Pendant le festival ManiFeste-2013, vous chanterez deux œuvres de Philippe Schœller. Il nous dit lui-même à votre sujet : « La rencontre avec cette artiste exceptionnelle qu’est Barbara Hannigan est la source de l’invention poétique et artistique de ce diptyque, ici Operspective Hölderlin, là Three Songs from Esstal. » Que répondriez-vous à cela ? Comment devient-on la « muse » d’un compositeur ?

Philippe Schœller est un compositeur singulier – certainement un original. Je suis toujours fascinée par le mystère qui se dégage de ses partitions complexes. Les compositeurs connaissent mon engagement de longue haleine pour le répertoire contemporain, et savent que l’on peut me faire confiance. Je ferai tout pour comprendre de la manière la plus approfondie possible ce qu’ils ont essayé de transmettre au travers de leur musique.

Comment choisissez-vous les œuvres que vous créez – est-ce une question d’esthétique ? De relation humaine ? Un projet séduisant ? Ou peut-être, une question de voix ?

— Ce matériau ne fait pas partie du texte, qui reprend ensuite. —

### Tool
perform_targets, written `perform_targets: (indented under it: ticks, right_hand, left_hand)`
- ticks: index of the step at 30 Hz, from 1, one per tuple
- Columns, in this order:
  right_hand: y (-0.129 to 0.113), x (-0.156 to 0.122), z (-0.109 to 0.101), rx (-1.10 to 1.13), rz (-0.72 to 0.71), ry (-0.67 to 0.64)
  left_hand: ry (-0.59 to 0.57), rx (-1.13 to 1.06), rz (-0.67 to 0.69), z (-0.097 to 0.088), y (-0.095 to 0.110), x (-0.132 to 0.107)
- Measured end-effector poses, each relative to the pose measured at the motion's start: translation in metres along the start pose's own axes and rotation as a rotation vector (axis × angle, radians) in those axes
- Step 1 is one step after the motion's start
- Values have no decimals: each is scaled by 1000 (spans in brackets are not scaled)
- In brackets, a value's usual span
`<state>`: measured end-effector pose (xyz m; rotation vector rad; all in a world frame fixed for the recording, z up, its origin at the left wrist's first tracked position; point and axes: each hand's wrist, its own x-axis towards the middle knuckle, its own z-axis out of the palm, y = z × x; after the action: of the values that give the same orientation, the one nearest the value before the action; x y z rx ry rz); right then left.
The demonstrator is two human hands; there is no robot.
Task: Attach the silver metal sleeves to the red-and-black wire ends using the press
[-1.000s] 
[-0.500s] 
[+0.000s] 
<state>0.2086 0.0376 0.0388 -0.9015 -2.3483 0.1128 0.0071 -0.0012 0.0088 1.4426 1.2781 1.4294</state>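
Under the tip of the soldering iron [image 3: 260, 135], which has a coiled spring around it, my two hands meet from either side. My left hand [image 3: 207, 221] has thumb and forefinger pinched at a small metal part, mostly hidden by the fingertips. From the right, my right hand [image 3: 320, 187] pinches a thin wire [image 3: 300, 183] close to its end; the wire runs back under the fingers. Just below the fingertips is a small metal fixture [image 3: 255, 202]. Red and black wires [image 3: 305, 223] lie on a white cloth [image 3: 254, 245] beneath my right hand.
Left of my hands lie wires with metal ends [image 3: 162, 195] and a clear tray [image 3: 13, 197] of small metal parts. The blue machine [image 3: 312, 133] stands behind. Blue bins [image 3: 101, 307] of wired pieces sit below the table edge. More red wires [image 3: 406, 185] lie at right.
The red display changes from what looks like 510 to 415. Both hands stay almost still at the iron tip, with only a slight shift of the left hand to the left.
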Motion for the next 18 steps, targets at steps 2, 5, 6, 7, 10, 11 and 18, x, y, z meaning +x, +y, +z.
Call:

Je n’ai pas de recette. Les compositeurs que j’aime sont très différents : Ligeti, Dutilleux, Boulez, Dusapin, Barry, Benjamin, Schœller – rien que dans cette courte liste, il y a déjà un panel esthétique très varié. Je refuse bien des offres, car je ne ressens aucune familiarité avec la partition qu’on me demande de chanter. Je recherche un certain équilibre entre la puissance de la vision intellectuelle et la force dramatique et émotionnelle. Le pourcentage peut varier d’une pièce à l’autre, mais les deux aspects doivent être présents. C’est aussi une affaire de goût, d’architecture de la partition ou du rôle, et du choix des textes. Je suppose que la décision vient de mon propre instinct – la seule chose à laquelle je puisse me fier.